▶ _Description of the task_: Please output, without any change, the lines of the material below from the very first through the one with "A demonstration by".

▶ _Supplied material_:

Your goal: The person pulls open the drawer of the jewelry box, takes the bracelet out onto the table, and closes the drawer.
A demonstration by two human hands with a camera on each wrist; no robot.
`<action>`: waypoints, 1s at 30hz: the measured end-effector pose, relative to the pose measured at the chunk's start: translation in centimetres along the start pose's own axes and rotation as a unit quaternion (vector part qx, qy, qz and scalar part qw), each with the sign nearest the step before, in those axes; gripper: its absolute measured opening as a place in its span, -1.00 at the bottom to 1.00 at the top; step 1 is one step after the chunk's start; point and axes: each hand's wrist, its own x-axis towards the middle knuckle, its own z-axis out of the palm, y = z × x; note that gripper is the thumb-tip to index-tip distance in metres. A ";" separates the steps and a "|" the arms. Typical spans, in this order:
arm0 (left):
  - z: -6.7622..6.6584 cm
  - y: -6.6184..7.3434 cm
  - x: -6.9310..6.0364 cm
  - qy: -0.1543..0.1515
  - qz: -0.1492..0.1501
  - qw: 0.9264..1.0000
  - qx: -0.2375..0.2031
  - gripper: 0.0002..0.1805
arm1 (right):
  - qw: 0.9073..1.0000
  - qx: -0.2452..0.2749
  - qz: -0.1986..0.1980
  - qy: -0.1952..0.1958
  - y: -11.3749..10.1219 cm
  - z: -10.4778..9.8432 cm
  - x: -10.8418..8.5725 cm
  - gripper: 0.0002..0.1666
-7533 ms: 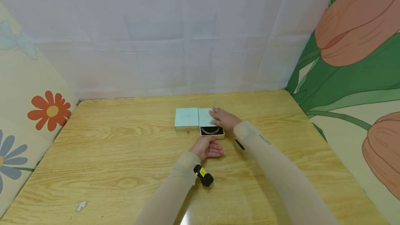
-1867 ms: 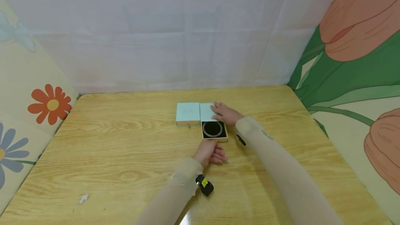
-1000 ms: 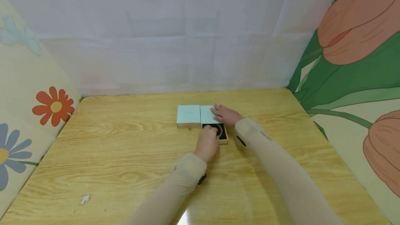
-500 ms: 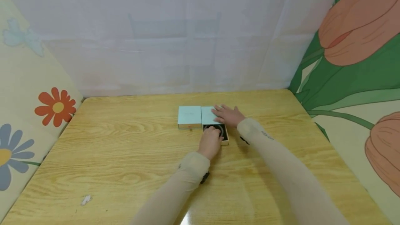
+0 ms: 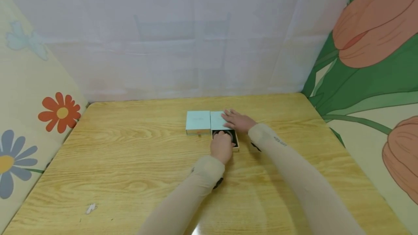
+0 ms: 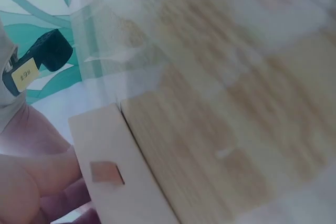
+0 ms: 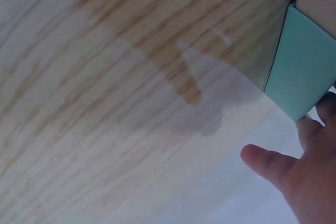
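Bench: back edge's behind your box, roomy on the left
Right hand: fingers spread on it
Left hand: moved into the drawer, can't tell your fingers' grip

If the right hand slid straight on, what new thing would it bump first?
Probably the closed blue box, just beside the blue cover the right hand touches. Depth is unclear, so it might slide over the top.

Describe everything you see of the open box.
The open box looks like cardboard and lies flat on the table beside a closed box. The right hand rests on its blue-green sleeve. Its cream tray, dark inside with a brownish front tab, sits partly out toward the person; the left hand reaches in, partly hiding a grey ring.
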 end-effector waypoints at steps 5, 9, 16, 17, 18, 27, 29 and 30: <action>0.1 0.6 0.2 -0.005 -0.032 0.999 0.011 -0.70 | 1.000 0.005 -0.012 -0.005 0.1 0.0 0.1 -0.29; 0.1 0.9 0.2 0.003 -0.035 0.999 0.036 -0.75 | 1.000 0.003 -0.016 -0.005 0.2 -0.1 0.2 -0.30; 0.4 0.8 0.0 0.021 -0.019 0.997 0.067 -0.82 | 1.000 0.000 -0.011 -0.009 0.1 -0.1 0.2 -0.30; 0.4 0.8 0.1 0.023 -0.016 0.997 0.069 -0.82 | 1.000 0.001 -0.009 -0.010 0.1 -0.2 0.1 -0.30; 0.4 0.7 0.2 0.025 -0.014 0.997 0.070 -0.82 | 1.000 0.002 -0.008 -0.009 0.0 -0.2 0.1 -0.30; -0.6 0.5 0.5 -0.026 -0.001 0.999 0.044 -0.81 | 1.000 0.005 -0.001 -0.014 -0.4 -0.3 -0.1 -0.28; -0.6 0.3 0.4 -0.032 0.008 0.999 0.029 -0.81 | 1.000 0.004 0.002 -0.014 -0.4 -0.3 -0.1 -0.28; -0.6 0.1 0.3 -0.032 0.014 0.999 0.021 -0.82 | 1.000 0.003 0.002 -0.015 -0.5 -0.3 -0.1 -0.28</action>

▶ _Written answer_:
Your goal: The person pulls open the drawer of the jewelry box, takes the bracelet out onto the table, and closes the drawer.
A demonstration by two human hands with a camera on each wrist; no robot.

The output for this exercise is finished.